1.7 start configuration and verification of this single machine

Start-all.sh

A single hadoop node is started.

Verification can be performed using:

Jps

The result is correct:

3156 NameNode
2743 SecondaryNameNode
Jps 3447
2807 JobTracker
2909 TaskTracker
2638 DataNode

Hadoop dfsadmin-report

Displays hdfs information.

Access http: // namenode: 50070/display hdfs Information

Http: // namenode: 50030/displays jobtracker information.

You can also use some common commands to place files on hdfs, such

Hadoop fs-put test.txt/user/hadoop/test. text

The above can prove that hdfs is basically normal. Next we will verify that jobtracker and taskTracker are normal and prepare to run the wordcount program in hadoop example.

Cd/usr/local/hadoop/hadoop-0.20.203.0

Hadoop fs-put conf input

Copy the conf directory to hdfs

Hadoop jar hadoop-examples-0.20.203.0.jar wordcount input output

This is probably the right result, that is, map increases to 100%, reduce also increases to 100%,

12/03/05 07:52:09 INFO input. FileInputFormat: Total input paths to process: 15
12/03/05 07:52:09 INFO mapred. JobClient: Running job: job_201203050735_0001
12/03/05 07:52:10 INFO mapred. JobClient: map 0% reduce 0%
12/03/05 07:52:24 INFO mapred. JobClient: map 13% reduce 0%
12/03/05 07:52:25 INFO mapred. JobClient: map 26% reduce 0%
12/03/05 07:52:30 INFO mapred.

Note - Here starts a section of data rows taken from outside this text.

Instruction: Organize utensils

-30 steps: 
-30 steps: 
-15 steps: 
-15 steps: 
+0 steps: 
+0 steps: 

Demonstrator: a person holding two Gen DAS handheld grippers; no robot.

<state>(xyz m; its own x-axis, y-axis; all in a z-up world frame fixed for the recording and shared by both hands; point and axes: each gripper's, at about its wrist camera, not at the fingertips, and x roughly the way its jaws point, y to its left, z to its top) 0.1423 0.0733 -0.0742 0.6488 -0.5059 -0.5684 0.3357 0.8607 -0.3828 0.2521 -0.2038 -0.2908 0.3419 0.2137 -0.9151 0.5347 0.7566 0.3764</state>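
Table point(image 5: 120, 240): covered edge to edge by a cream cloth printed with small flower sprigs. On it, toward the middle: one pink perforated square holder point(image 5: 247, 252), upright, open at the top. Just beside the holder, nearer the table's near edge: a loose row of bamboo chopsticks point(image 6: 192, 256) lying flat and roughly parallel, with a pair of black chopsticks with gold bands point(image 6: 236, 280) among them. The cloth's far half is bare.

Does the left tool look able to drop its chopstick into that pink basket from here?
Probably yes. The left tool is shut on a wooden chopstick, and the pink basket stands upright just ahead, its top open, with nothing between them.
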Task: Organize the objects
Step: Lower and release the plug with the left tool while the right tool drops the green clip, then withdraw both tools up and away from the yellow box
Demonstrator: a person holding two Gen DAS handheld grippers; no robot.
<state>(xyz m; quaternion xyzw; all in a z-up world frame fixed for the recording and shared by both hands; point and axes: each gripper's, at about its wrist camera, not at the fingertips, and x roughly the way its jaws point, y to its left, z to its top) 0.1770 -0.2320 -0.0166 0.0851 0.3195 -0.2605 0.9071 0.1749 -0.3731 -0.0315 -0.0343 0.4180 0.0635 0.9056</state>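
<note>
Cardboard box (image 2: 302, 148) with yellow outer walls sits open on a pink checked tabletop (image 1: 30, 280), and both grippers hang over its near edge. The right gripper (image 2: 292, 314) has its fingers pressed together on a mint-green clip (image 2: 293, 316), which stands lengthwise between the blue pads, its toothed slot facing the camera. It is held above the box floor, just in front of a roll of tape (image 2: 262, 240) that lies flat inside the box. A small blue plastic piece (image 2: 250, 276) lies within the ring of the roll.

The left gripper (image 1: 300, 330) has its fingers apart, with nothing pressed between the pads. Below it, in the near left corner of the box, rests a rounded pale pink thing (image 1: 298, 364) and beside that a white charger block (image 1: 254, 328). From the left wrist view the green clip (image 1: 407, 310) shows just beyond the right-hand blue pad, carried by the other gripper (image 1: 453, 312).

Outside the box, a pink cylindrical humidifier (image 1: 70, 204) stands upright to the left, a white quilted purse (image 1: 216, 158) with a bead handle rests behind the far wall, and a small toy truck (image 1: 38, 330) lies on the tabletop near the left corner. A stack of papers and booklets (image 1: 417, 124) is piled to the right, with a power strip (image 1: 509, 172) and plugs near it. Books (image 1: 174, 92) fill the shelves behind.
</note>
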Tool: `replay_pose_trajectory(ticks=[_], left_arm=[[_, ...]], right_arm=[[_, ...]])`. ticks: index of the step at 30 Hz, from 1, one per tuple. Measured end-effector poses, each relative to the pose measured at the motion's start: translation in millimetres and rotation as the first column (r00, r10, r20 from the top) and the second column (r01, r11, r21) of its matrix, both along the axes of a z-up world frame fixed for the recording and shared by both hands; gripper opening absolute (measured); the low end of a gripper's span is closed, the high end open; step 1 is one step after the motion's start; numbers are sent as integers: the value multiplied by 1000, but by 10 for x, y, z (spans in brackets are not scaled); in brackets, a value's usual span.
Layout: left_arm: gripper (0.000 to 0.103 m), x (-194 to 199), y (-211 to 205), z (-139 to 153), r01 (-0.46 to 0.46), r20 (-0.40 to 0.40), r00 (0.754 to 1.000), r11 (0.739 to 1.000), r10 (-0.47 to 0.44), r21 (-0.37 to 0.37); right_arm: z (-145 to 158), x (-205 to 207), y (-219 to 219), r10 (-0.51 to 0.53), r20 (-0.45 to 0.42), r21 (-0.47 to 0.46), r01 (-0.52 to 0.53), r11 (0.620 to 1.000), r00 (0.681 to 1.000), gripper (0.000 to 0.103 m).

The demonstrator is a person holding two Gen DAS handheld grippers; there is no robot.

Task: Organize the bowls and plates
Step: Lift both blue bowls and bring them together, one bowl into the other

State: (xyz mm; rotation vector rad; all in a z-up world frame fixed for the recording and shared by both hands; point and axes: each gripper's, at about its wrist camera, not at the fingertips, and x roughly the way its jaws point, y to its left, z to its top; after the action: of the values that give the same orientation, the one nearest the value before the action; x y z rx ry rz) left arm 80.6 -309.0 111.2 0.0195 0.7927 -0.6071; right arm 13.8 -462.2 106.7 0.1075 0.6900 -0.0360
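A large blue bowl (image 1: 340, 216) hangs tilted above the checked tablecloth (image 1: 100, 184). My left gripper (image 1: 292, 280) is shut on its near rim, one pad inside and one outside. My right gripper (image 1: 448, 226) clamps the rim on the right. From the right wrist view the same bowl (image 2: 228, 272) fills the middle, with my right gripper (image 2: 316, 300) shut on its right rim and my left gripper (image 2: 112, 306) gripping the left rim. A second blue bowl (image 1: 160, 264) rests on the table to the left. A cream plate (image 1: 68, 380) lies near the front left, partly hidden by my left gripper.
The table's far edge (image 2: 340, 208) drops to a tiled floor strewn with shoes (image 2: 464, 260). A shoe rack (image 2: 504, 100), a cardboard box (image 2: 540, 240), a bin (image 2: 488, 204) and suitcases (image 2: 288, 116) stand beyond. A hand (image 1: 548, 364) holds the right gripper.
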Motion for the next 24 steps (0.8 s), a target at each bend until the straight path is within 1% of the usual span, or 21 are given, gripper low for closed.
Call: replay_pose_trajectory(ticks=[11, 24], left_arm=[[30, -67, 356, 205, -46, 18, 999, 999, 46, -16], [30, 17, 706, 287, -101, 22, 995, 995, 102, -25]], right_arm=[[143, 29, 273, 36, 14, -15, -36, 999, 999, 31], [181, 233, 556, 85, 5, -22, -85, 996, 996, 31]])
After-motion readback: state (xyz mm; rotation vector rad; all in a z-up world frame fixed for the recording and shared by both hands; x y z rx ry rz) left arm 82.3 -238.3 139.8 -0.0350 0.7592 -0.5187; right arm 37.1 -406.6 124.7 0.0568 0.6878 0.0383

JobClient: map 40% reduce 0%
12/03/05 07:52:31 INFO mapred. JobClient: map 53% reduce 0%
12/03/05 07:52:36 INFO mapred. JobClient: map 66% reduce 13%
12/03/05 07:52:37 INFO mapred. JobClient: map 80% reduce 13%
12/03/05 07:52:39 INFO mapred. JobClient: map 80% reduce 17%
12/03/05 07:52:42 INFO mapred. JobClient: map 100% reduce 17%
12/03/05 07:52:51 INFO mapred. JobClient: map 100% reduce 100%
12/03/05 07:52:56 INFO mapred. JobClient: Job complete: job_201203050735_0001
12/03/05 07:52:56 INFO mapred. JobClient: Counters: 26
12/03/05 07:52:56 INFO mapred. JobClient: Job Counters
12/03/05 07:52:56 INFO mapred. JobClient: Launched reduce tasks = 1
12/03/05 07:52:56 INFO mapred. JobClient: SLOTS_MILLIS_MAPS = 68532
12/03/05 07:52:56 INFO mapred. JobClient: Total time spent by all CES waiting after reserving slots (MS) = 0
12/03/05 07:52:56 INFO mapred. JobClient: Total time spent by all maps waiting after reserving slots (MS) = 0
12/03/05 07:52:56 INFO mapred. JobClient: Rack-local map tasks = 7
12/03/05 07:52:56 INFO mapred. JobClient: Launched map tasks = 15
12/03/05 07:52:56 INFO mapred. JobClient: Data-local map tasks = 8
12/03/05 07:52:56 INFO mapred. JobClient: SLOTS_MILLIS_REDUCES = 25151
12/03/05 07:52:56 INFO mapred. JobClient: File Output Format Counters
12/03/05 07:52:56 INFO mapred. JobClient: Bytes Written = 14249
12/03/05 07:52:56 INFO mapred. JobClient: FileSystemCounters
12/03/05 07:52:56 INFO mapred. JobClient: FILE_BYTES_READ = 21493
12/03/05 07:52:56 INFO mapred. JobClient: HDFS_BYTES_READ = 27707
12/03/05 07:52:56 INFO mapred. JobClient: FILE_BYTES_WRITTEN = 384596
12/03/05 07:52:56 INFO mapred. JobClient: HDFS_BYTES_WRITTEN = 14249
12/03/05 07:52:56 INFO mapred. JobClient: File Input Format Counters
12/03/05 07:52:56 INFO mapred. JobClient: Bytes Read = 25869
12/03/05 07:52:56 INFO mapred. JobClient: Map-Reduce Framework
12/03/05 07:52:56 INFO mapred. JobClient: Reduce input groups = 754
12/03/05 07:52:56 INFO mapred. JobClient: Map output materialized bytes = 21577
12/03/05 07:52:56 INFO mapred. JobClient: Combine output records = 1047
12/03/05 07:52:56 INFO mapred. JobClient: Map input records = 734
12/03/05 07:52:56 INFO mapred. JobClient: Reduce shuffle bytes = 21577
12/03/05 07:52:56 INFO mapred. JobClient: Reduce output records = 754
12/03/05 07:52:56 INFO mapred. JobClient: Spilled Records = 2094
12/03/05 07:52:56 INFO mapred. JobClient: Map output bytes = 34601
12/03/05 07:52:56 INFO mapred. JobClient: Combine input records = 2526
12/03/05 07:52:56 INFO mapred. JobClient: Map output records = 2526
12/03/05 07:52:56 INFO mapred. JobClient: SPLIT_RAW_BYTES = 1838
12/03/05 07:52:56 INFO mapred. JobClient: Reduce input records = 1047

Finally, hadoop fs-get output/home/hadoop obtains the output directory locally to view the results.

1.8 single-host stop

Stop-all.sh

1.9 Problems

Too issue fetch-failures

When running the wordcount example, the reduce task cannot reach 100% and always gets stuck at 0%.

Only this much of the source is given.